This research focuses on Islamism as a political ideology by taking up the case study of Jamaat-e-Islami in India and Bangladesh. It looked into the varied forms of Islamist ideological expressions in different contexts even while affiliated to the same organisation. It analysed the similarities and differences in the Islamist ideological morphology in a minority context of India where Muslims core audience/constituency of Islamist ideology is a minority group and in Bangladesh, where Muslims form a majority group. It also explores the nature of support for Islamism in these countries.
This book is an outcome of author’s doctoral thesis in Oxford University which has analysed the political ideology of Islamism. In doing so, writer tried to understand the similarities and differences of the ideological articulations of Islamism in a Muslim minority context of India and in a Muslim majority context of Bangladesh. The thesis is written from a political theory perspective in general and within the realm of ideology studies in particular. The study analyses how and why the Jamaat is responding to the economic and cultural issues of neo-liberal India and Bangladesh.

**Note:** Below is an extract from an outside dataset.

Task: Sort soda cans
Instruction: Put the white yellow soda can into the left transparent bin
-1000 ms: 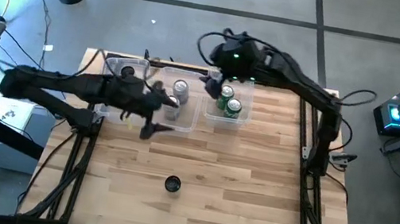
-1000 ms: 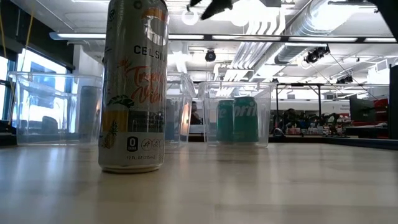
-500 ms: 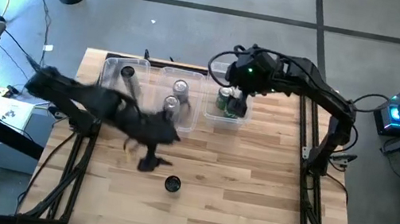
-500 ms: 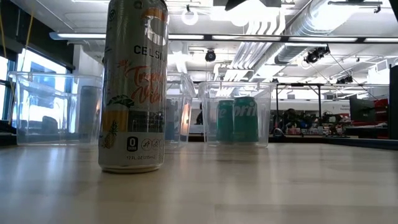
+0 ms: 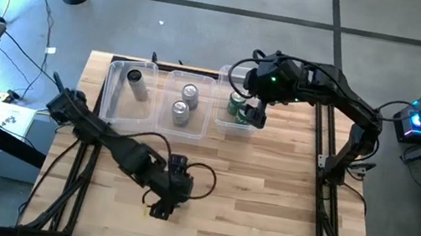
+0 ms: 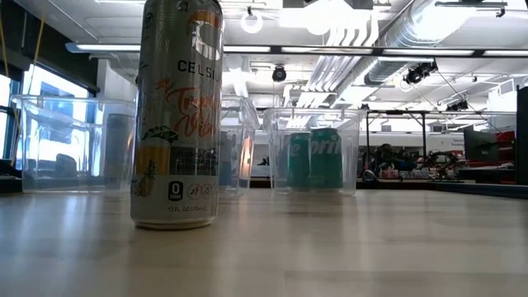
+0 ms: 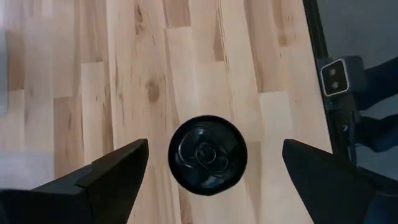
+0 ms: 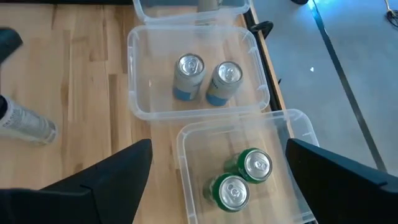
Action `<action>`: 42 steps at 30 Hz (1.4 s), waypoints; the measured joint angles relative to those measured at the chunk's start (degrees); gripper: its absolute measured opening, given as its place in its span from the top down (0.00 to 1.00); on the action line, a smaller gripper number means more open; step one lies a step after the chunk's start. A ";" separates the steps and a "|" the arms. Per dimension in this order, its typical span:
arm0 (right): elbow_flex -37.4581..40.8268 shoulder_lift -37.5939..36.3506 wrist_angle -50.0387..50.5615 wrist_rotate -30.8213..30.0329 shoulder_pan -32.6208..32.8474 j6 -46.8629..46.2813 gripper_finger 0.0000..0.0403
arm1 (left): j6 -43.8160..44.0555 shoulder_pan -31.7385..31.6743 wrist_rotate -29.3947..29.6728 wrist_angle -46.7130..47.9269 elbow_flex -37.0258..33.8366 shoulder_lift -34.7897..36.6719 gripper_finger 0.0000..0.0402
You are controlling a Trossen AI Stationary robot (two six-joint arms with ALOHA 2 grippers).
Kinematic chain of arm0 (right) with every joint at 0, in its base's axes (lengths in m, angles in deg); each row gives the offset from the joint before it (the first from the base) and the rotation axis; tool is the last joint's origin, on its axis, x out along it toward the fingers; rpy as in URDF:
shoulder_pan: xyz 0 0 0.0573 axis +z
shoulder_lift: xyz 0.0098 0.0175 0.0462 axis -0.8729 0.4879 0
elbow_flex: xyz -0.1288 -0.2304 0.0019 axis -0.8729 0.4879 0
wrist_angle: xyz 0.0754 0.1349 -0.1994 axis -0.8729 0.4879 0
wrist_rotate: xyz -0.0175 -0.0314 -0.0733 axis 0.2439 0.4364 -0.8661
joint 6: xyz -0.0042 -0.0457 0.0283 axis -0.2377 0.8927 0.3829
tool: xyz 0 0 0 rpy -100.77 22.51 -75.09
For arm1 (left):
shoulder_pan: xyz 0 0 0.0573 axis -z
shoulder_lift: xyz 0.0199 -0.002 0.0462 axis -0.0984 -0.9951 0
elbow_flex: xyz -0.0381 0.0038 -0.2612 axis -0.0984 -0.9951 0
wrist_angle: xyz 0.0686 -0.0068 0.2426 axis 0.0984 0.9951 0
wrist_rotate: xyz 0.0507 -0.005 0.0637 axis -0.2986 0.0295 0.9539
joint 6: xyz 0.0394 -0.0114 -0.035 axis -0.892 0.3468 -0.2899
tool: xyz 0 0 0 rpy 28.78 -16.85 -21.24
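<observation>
A tall soda can with pale printed sides point(image 6: 177, 115) and a black top point(image 7: 208, 154) stands alone on the wooden table point(image 5: 266, 195). My left gripper point(image 7: 211, 186) hovers above it, open, one finger to each side of the can's top; in the high view my left gripper point(image 5: 165, 200) hides the can. My right gripper point(image 8: 224, 205) is open above the right bin point(image 8: 292, 134), which holds two green cans point(image 8: 256, 165). The middle bin point(image 5: 184, 126) holds two silver cans point(image 8: 189, 68). A black can point(image 5: 134, 77) stands in the left bin point(image 5: 116, 99).
The three clear bins stand in a row along the table's far edge. The wood between the bins and the lone can is bare, and so is the table's right half. My right arm point(image 5: 326, 81) reaches in from the far right.
My left gripper has swung away from the middle bin toward the table's near edge, sinking and tipping downward, and now stands over the lone can, still open. My right gripper has shifted toward the table's right edge above the green cans' bin, still open. No can has moved.
</observation>
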 joint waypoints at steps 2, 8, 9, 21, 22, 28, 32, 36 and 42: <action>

One cannot possibly ignore the neo-liberal context within which Islamists are generating markedly new kinds of political articulations with an unprecedented set of political demands, never seen before in the history of Islamist movements. This thesis analyses Islamist responses to neo-liberalism by discussing the contrasting conditions of contemporary India and Bangladesh. In doing so, he concludes that in India, Jamaat is opposed to neo-liberalism whereas in Bangladesh, it has a ambiguous character vis-à-vis neo-liberalism.

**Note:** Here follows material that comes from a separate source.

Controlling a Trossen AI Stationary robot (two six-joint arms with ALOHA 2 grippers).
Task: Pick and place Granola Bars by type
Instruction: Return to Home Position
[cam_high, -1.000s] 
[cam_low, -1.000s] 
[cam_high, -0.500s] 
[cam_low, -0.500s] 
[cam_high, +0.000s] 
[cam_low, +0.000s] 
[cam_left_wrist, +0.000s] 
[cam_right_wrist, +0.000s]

It probes at whether Islamism can articulate a politics of alternative in a world marked by capitalist globalization and neo-liberal consensus; what happens to the promise and goal of Islamism in providing an alternative to capitalism after the failure of twentieth-century socialism; and if a religious ideology like Islamism can represent a politics of social transformation, or can it only limit itself as a peculiar politics of resistance and critique to neo-liberal capitalism.

This book addresses how, in a contemporary globalized world, Islamists construct an antagonistic frontier and try to mobilize people behind the political project of Islamism. It deals with the Islamist critique of neo-liberal economic policies and ‘western cultural globalization’. Further, Islamists in both these countries are opposed to cultural issues like atheism, ‘blasphemous’ views, live-in relationships and homosexuality, which they construe as the products of ‘western cultural globalization’. In this respect, author tries to analyse why the Islamists are opposed to ‘western cultural globalization’.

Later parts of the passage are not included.